*Task objective:* The listing below is to be output in its exact form.

*Data section:*
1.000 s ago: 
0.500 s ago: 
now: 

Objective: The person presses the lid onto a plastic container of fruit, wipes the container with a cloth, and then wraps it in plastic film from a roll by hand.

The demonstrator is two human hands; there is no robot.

*Solution:*
1.000 s ago: 
0.500 s ago: 
now: 

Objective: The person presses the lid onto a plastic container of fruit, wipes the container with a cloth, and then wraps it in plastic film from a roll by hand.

The demonstrator is two human hands; there is no robot.

The output is complete as it stands.